▶ [Supplied information]
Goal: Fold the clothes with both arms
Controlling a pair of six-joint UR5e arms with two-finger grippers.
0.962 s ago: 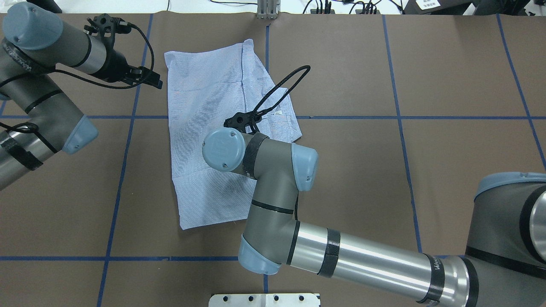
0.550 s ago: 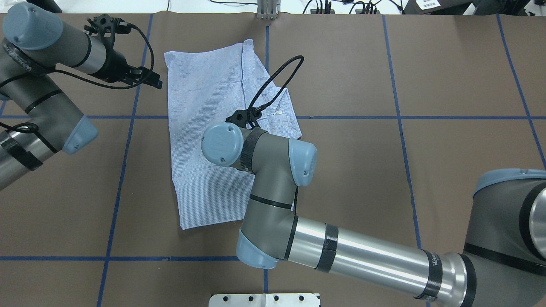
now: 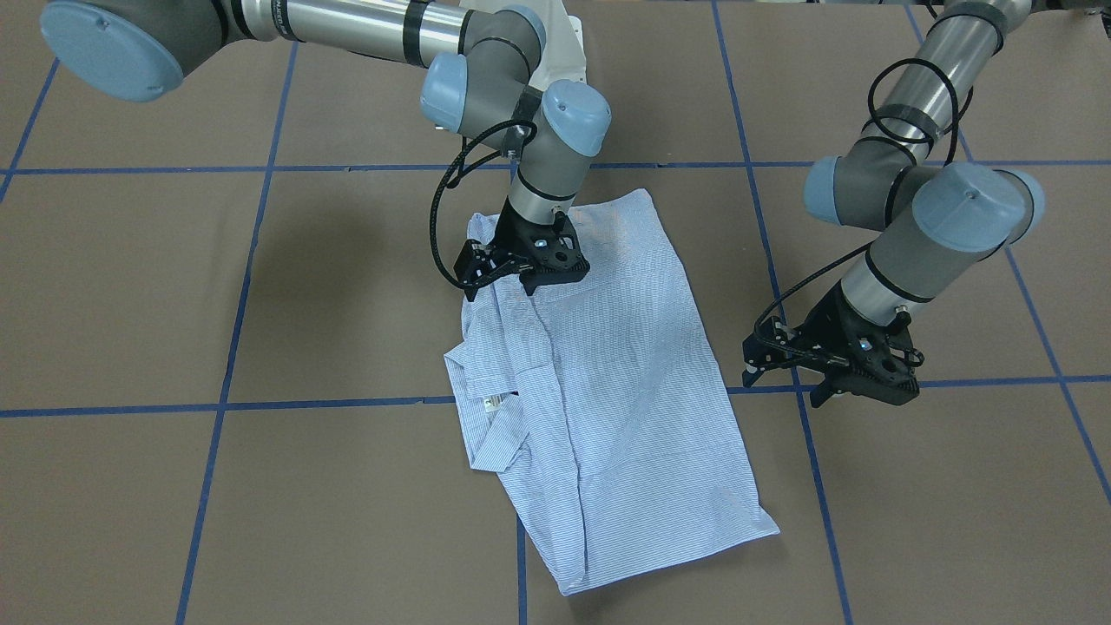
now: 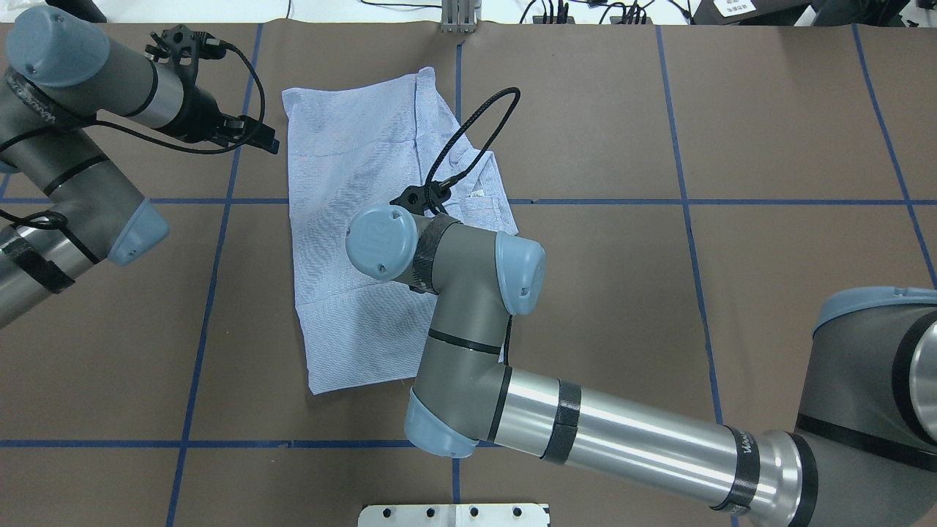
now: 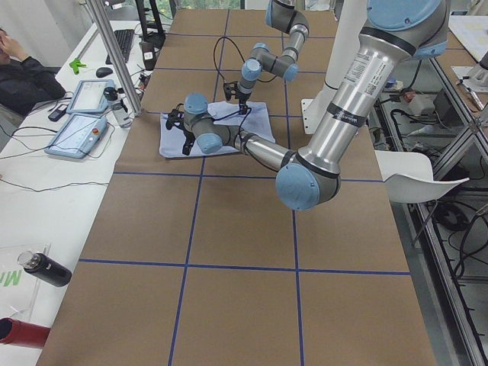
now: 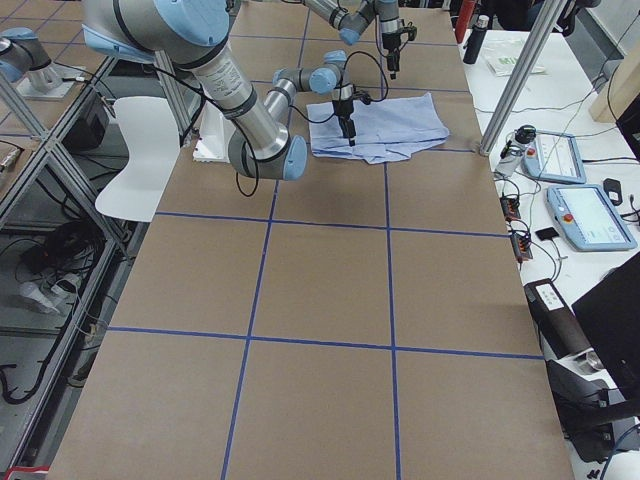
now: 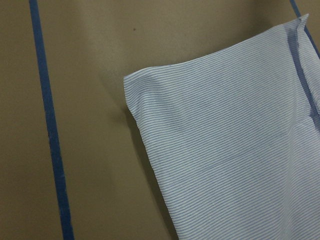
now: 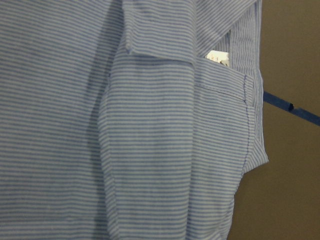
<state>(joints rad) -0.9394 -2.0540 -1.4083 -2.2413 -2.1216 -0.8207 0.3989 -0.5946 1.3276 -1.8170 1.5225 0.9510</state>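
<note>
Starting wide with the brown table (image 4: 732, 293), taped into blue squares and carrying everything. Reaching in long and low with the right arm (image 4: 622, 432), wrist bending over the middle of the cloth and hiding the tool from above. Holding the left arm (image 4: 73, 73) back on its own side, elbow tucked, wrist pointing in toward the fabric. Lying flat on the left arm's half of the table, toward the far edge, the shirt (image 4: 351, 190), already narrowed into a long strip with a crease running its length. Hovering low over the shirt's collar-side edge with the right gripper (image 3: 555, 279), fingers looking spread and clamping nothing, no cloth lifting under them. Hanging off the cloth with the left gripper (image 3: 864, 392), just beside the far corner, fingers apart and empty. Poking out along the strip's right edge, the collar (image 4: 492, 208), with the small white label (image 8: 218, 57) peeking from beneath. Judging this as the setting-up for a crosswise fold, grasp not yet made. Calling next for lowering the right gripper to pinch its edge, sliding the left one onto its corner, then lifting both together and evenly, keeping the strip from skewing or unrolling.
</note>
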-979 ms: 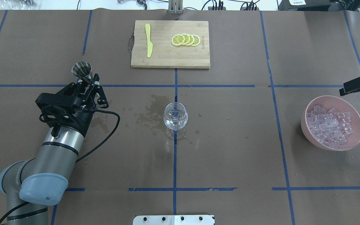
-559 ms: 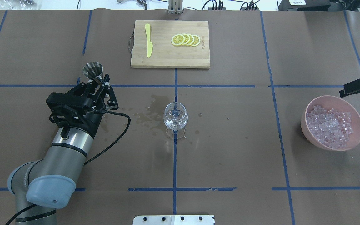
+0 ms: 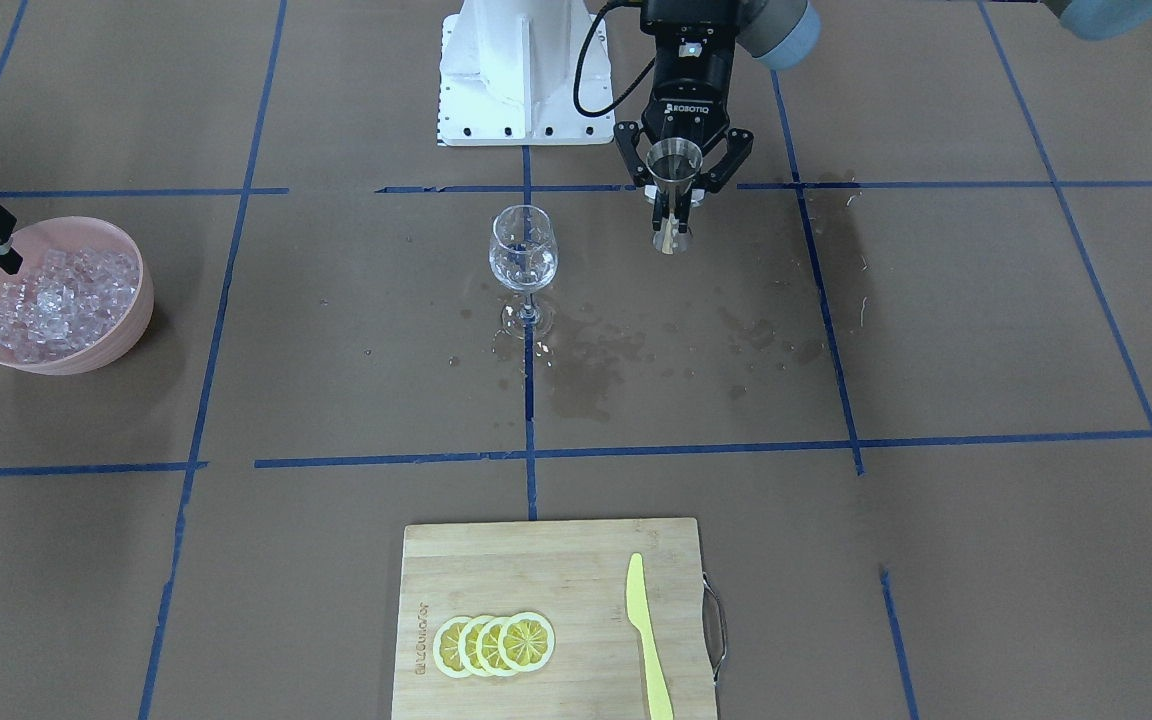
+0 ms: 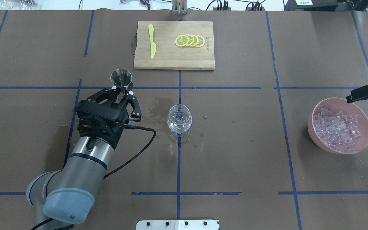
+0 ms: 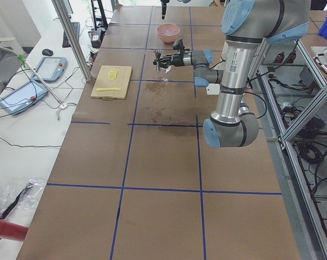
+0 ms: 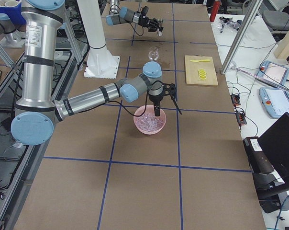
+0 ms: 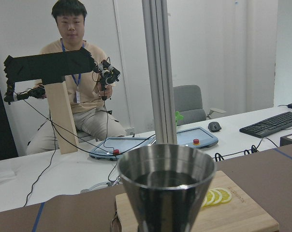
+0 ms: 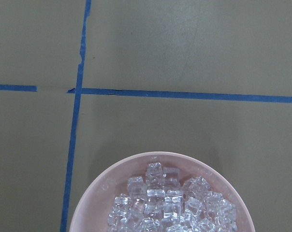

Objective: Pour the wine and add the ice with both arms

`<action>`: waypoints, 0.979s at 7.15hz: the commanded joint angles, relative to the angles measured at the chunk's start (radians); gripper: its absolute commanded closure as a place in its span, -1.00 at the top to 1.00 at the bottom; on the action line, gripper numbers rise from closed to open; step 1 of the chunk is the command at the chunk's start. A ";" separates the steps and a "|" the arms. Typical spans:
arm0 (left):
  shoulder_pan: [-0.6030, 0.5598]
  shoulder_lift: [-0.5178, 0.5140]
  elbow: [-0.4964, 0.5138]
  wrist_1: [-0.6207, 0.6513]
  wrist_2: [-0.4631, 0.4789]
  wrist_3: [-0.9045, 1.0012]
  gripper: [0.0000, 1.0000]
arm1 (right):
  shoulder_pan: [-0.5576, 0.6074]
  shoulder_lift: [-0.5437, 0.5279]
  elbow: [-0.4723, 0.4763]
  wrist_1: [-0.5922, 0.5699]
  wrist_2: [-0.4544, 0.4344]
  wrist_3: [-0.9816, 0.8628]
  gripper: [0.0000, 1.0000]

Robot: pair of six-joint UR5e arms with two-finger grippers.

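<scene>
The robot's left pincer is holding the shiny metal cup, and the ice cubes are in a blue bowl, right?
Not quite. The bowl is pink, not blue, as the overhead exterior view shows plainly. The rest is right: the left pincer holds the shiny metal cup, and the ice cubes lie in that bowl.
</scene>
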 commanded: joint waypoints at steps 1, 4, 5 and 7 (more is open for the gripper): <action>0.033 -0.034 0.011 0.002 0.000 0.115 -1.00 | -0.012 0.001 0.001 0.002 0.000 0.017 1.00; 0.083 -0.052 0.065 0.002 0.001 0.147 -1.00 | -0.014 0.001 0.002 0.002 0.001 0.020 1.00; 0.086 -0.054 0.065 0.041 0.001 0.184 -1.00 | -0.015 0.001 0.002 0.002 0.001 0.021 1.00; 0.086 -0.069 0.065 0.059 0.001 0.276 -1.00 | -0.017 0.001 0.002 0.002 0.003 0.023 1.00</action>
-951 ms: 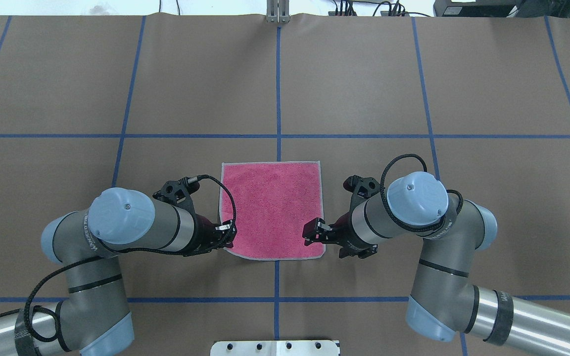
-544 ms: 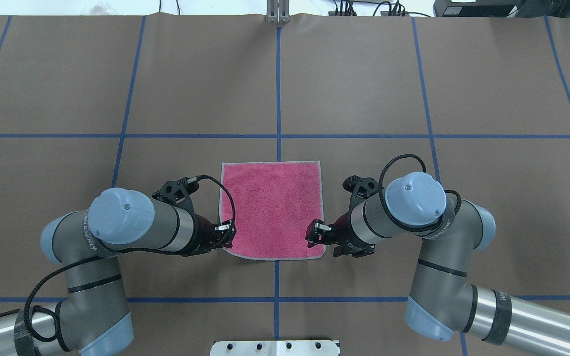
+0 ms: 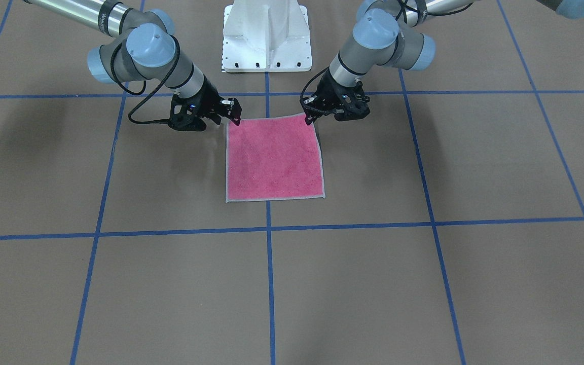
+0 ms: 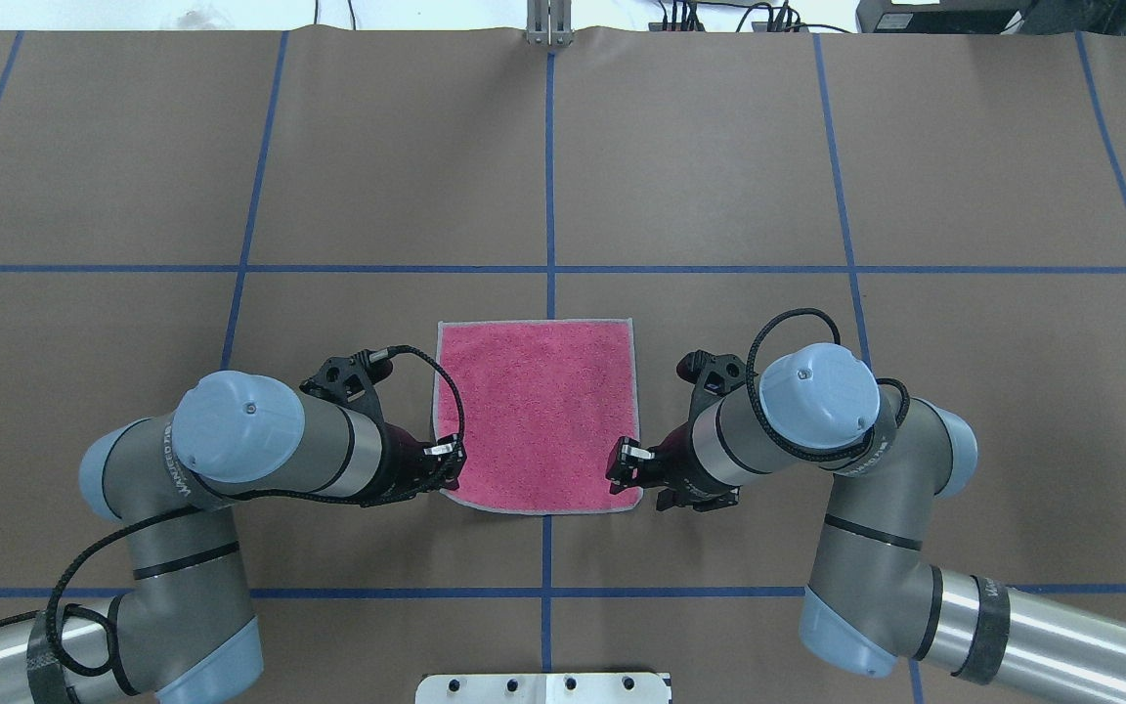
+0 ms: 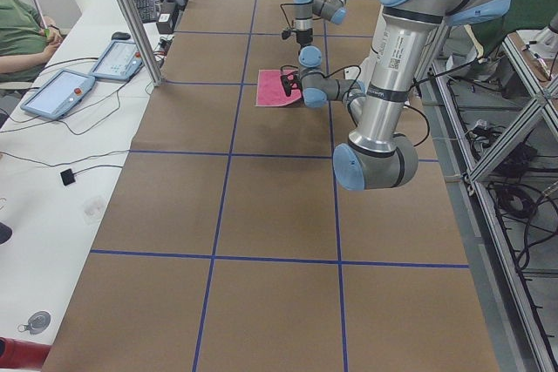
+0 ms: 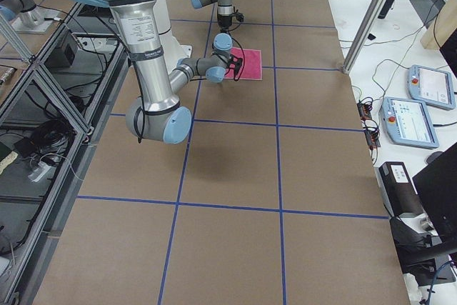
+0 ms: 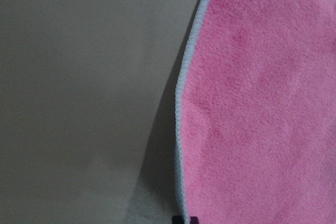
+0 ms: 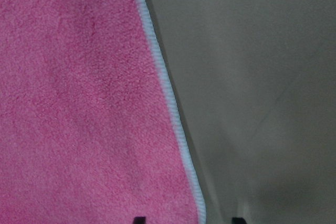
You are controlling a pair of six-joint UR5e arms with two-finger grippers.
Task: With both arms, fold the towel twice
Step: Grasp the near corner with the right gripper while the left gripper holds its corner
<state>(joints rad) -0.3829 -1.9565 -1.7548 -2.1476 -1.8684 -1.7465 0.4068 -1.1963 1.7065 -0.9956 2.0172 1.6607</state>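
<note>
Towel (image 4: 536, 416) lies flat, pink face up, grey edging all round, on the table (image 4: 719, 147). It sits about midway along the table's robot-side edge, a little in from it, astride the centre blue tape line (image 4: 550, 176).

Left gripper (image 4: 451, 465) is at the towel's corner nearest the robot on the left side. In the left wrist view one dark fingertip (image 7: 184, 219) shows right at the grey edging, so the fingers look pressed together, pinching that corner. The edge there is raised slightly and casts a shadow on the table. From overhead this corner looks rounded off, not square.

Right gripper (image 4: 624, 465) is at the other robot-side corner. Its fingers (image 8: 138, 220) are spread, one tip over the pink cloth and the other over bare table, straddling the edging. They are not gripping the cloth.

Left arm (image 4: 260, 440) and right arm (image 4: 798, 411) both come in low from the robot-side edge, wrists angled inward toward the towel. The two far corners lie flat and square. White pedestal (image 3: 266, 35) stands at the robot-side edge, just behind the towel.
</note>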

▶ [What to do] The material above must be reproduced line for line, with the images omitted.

▶ [Answer to this problem]
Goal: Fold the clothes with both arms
Controlling a pair of six-joint UR5e arms with two-finger grippers.
0.962 s ago: 
0.550 s ago: 
now: 
now: 
now: 
now: 
now: 
now: 
<state>(joints rad) -0.9394 -2.0540 -1.4083 -2.2413 -2.1216 -0.8207 0.3989 -0.5946 1.3276 -1.8170 1.5225 0.9510</state>
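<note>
Starting wide with the brown table (image 4: 732, 293), taped into blue squares and carrying everything. Reaching in long and low with the right arm (image 4: 622, 432), wrist bending over the middle of the cloth and hiding the tool from above. Holding the left arm (image 4: 73, 73) back on its own side, elbow tucked, wrist pointing in toward the fabric. Lying flat on the left arm's half of the table, toward the far edge, the shirt (image 4: 351, 190), already narrowed into a long strip with a crease running its length. Hovering low over the shirt's collar-side edge with the right gripper (image 3: 555, 279), fingers looking spread and clamping nothing, no cloth lifting under them. Hanging off the cloth with the left gripper (image 3: 864, 392), just beside the far corner, fingers apart and empty. Poking out along the strip's right edge, the collar (image 4: 492, 208), with the small white label (image 8: 218, 57) peeking from beneath. Judging this as the setting-up for a crosswise fold, grasp not yet made. Calling next for lowering the right gripper to pinch its edge, sliding the left one onto its corner, then lifting both together and evenly, keeping the strip from skewing or unrolling.
</note>
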-979 ms: 
-559 ms: 
+0 ms: 
+0 ms: 
+0 ms: 
+0 ms: 
+0 ms: 
+0 ms: 

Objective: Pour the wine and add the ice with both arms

`<action>`: waypoints, 0.979s at 7.15hz: the commanded joint angles, relative to the angles measured at the chunk's start (radians); gripper: its absolute commanded closure as a place in its span, -1.00 at the top to 1.00 at the bottom; on the action line, gripper numbers rise from closed to open; step 1 of the chunk is the command at the chunk's start. A ";" separates the steps and a "|" the arms. Typical spans:
arm0 (left):
  shoulder_pan: [-0.6030, 0.5598]
  shoulder_lift: [-0.5178, 0.5140]
  elbow: [-0.4964, 0.5138]
  wrist_1: [-0.6207, 0.6513]
  wrist_2: [-0.4631, 0.4789]
  wrist_3: [-0.9045, 1.0012]
  gripper: [0.0000, 1.0000]
arm1 (right):
  shoulder_pan: [-0.5576, 0.6074]
  shoulder_lift: [-0.5437, 0.5279]
  elbow: [-0.4723, 0.4763]
  wrist_1: [-0.5922, 0.5699]
  wrist_2: [-0.4544, 0.4344]
  wrist_3: [-0.9816, 0.8628]
  gripper: [0.0000, 1.0000]

Robot: pair of six-joint UR5e arms with two-finger grippers.

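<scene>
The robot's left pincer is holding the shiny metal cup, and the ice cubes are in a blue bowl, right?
Not quite. The bowl is pink, not blue, as the overhead exterior view shows plainly. The rest is right: the left pincer holds the shiny metal cup, and the ice cubes lie in that bowl.
</scene>
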 commanded: joint waypoints at steps 1, 4, 5 and 7 (more is open for the gripper): <action>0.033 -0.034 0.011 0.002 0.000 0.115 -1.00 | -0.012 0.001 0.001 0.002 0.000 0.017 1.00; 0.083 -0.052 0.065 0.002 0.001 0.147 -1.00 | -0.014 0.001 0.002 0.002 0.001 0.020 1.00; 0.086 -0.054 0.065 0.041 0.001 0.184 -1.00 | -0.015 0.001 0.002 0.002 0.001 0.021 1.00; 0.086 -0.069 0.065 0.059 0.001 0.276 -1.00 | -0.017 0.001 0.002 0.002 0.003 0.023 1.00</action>
-951 ms: 
-544 ms: 
+0 ms: 
+0 ms: 
+0 ms: 
+0 ms: 
+0 ms: 
+0 ms: 
You are controlling a pair of six-joint UR5e arms with two-finger grippers.
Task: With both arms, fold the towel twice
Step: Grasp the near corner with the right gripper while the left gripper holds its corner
<state>(joints rad) -0.3829 -1.9565 -1.7548 -2.1476 -1.8684 -1.7465 0.4068 -1.1963 1.7065 -0.9956 2.0172 1.6607</state>
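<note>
Towel (image 4: 536, 416) lies flat, pink face up, grey edging all round, on the table (image 4: 719, 147). It sits about midway along the table's robot-side edge, a little in from it, astride the centre blue tape line (image 4: 550, 176).

Left gripper (image 4: 451, 465) is at the towel's corner nearest the robot on the left side. In the left wrist view one dark fingertip (image 7: 184, 219) shows right at the grey edging, so the fingers look pressed together, pinching that corner. The edge there is raised slightly and casts a shadow on the table. From overhead this corner looks rounded off, not square.

Right gripper (image 4: 624, 465) is at the other robot-side corner. Its fingers (image 8: 138, 220) are spread, one tip over the pink cloth and the other over bare table, straddling the edging. They are not gripping the cloth.

Left arm (image 4: 260, 440) and right arm (image 4: 798, 411) both come in low from the robot-side edge, wrists angled inward toward the towel. The two far corners lie flat and square. White pedestal (image 3: 266, 35) stands at the robot-side edge, just behind the towel.
</note>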

The exercise has been answered completely.